§ Action item:
From the line with "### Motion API" to the line with "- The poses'", retype every line exactly, including those two, and leave out the rest of the data below.
── Stored data ──
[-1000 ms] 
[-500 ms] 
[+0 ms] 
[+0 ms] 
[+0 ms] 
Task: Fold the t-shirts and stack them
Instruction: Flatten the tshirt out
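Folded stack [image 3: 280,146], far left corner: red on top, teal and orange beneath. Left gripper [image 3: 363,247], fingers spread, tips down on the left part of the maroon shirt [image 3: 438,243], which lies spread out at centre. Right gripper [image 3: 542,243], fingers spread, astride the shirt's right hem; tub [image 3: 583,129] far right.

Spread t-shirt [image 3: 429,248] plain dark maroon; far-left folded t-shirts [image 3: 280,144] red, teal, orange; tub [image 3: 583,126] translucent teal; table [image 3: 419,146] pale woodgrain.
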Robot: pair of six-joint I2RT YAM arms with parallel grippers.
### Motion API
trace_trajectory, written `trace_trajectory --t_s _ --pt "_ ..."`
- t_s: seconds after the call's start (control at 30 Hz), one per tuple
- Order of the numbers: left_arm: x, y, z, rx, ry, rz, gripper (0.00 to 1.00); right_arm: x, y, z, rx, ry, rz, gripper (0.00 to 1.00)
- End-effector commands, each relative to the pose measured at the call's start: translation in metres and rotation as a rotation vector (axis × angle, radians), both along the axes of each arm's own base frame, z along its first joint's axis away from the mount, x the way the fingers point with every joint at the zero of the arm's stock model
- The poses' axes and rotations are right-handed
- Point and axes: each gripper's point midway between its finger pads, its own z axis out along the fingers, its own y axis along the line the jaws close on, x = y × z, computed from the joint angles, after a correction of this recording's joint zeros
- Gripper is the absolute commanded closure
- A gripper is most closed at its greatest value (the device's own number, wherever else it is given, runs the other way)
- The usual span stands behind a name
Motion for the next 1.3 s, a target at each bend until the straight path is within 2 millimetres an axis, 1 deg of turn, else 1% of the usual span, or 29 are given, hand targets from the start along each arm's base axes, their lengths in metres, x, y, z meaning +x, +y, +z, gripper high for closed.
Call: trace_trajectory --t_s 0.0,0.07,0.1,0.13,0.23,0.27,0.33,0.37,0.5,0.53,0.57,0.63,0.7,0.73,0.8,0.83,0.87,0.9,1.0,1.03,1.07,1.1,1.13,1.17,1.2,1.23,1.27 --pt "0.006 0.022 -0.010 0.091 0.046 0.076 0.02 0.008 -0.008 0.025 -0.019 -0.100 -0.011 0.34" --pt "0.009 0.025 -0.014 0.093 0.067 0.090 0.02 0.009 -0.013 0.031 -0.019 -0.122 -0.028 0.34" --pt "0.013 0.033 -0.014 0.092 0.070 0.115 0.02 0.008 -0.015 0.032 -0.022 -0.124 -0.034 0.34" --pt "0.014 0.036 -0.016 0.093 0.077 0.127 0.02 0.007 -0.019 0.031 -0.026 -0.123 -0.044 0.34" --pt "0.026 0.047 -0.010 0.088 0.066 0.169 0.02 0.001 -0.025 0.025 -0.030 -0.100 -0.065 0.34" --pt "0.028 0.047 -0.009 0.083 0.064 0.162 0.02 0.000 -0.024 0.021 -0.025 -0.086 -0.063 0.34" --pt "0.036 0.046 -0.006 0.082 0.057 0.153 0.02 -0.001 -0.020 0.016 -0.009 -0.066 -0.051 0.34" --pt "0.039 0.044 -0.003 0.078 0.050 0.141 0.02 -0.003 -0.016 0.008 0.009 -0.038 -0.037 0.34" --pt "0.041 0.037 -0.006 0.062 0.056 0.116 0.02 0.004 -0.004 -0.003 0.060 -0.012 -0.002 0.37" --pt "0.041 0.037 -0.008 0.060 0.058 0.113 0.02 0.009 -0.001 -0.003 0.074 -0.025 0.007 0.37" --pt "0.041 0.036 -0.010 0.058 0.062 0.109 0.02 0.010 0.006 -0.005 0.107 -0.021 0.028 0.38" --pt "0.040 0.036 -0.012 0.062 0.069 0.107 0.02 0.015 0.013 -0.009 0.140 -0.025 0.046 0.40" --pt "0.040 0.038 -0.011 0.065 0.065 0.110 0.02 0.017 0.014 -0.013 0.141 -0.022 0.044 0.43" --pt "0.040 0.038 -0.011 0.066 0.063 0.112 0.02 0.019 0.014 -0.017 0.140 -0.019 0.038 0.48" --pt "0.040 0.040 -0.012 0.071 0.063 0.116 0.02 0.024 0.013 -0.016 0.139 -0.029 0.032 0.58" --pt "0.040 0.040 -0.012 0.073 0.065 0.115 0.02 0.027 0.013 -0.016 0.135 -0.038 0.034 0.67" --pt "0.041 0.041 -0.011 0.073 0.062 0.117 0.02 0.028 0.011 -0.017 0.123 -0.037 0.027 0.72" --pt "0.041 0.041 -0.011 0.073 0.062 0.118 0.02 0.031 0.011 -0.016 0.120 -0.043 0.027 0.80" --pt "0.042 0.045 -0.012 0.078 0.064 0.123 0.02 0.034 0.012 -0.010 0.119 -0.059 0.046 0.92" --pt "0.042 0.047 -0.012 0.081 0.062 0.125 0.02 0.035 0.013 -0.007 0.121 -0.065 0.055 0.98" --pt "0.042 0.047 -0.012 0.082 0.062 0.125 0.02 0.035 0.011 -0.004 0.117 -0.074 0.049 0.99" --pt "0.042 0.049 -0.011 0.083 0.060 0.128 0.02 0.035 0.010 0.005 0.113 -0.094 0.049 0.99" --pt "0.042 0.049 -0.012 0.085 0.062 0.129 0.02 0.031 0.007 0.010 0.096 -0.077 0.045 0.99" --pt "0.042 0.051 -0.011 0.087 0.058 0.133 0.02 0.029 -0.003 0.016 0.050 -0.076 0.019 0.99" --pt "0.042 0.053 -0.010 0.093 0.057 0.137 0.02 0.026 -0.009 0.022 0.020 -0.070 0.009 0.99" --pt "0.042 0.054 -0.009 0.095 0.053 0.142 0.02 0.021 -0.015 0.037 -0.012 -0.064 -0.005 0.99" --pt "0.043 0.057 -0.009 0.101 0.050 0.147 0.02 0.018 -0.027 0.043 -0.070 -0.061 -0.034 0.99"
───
§ Exercise solution:
### Motion API
trace_trajectory, written `trace_trajectory --t_s _ --pt "_ ..."`
- t_s: seconds after the call's start (control at 30 Hz), one per tuple
- Order of the numbers: left_arm: x, y, z, rx, ry, rz, gripper (0.00 to 1.00); right_arm: x, y, z, rx, ry, rz, gripper (0.00 to 1.00)
- End-effector commands, each relative to the pose measured at the call's start: translation in metres and rotation as a rotation vector (axis × angle, radians), both along the axes of each arm's own base frame, z along its first joint's axis away from the mount, x the way the fingers point with every joint at the zero of the arm's stock model
- The poses' axes and rotations are right-handed

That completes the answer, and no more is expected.